Do any of you have experience with a torn ACL? I tore mine last week and am looking at surgery and extensive physical therapy. I've been doing a lot of reading online and I am confused and really scared. I can use some advice and encouragement.

Ivy


----------



## mintchip (Apr 19, 2007)

:grouphug:Ivy I'm sorry to hear about your torn ACL and upcoming surgery.I have a friend that had it "repaired/surgery" I'll email her for you.
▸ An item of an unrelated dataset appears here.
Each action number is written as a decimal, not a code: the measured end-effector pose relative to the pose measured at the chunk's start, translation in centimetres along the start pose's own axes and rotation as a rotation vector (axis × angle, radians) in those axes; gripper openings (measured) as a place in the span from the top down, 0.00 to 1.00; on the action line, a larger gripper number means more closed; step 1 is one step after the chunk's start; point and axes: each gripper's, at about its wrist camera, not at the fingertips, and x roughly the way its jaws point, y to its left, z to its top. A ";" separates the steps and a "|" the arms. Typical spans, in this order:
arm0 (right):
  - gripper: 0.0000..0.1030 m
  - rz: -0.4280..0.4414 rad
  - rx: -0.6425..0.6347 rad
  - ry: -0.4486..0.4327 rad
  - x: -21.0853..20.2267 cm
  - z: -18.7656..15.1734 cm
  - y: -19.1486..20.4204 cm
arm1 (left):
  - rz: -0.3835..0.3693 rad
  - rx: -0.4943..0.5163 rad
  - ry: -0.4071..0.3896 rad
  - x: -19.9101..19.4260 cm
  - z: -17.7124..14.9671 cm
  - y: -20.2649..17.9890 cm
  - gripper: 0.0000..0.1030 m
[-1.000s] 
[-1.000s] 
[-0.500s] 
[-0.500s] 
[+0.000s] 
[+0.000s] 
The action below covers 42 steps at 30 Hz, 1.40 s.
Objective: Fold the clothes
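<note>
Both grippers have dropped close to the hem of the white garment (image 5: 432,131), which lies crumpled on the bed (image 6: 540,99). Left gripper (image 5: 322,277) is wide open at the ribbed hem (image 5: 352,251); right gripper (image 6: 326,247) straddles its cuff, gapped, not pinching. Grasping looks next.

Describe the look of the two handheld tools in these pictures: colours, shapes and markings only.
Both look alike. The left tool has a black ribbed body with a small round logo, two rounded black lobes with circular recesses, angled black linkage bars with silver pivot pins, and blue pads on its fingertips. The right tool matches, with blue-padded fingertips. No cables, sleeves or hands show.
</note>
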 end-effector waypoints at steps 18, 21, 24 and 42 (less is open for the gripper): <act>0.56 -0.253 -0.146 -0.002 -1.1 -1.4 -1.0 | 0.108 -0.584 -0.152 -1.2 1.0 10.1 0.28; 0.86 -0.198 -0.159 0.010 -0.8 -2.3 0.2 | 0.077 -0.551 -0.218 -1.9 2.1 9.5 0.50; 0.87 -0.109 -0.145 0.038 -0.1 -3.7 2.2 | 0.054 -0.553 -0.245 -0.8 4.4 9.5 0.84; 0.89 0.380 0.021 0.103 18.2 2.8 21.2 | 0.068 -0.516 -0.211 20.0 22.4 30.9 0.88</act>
I remember the first month it was really hard but after that she felt sooooooo much better:grouphug:


----------



## Jill in Mich (Feb 24, 2008)

I'm really sorry Ivy, good luck with the surgery!


----------



## Perugina (May 28, 2008)

Ivy! I had mine replaced on Feb 12 of this year. I have played soccer for over 35 years along with many other sports, and martial arts for the past 7. I also turned 50 the same week I had surgery! I had a great doc! He is younger and knows how active I am. He suggested doing the surgery using an ACL from a cadaver instead of using my own hamstring. My sister had the hamstring/ACL surgery last year and it took her a long time to recover. She is younger than I am but not as athletic. The pain after surgery wasn't all that great and the rehab went well. I am still not allowed to run or jump or change directions quickly. I did go back to tai chi after the first five weeks. Biking and walking are ok. I have very strong legs and that may have helped me. Before surgery, I read everything I could about it and even found some papers my own doctor wrote. 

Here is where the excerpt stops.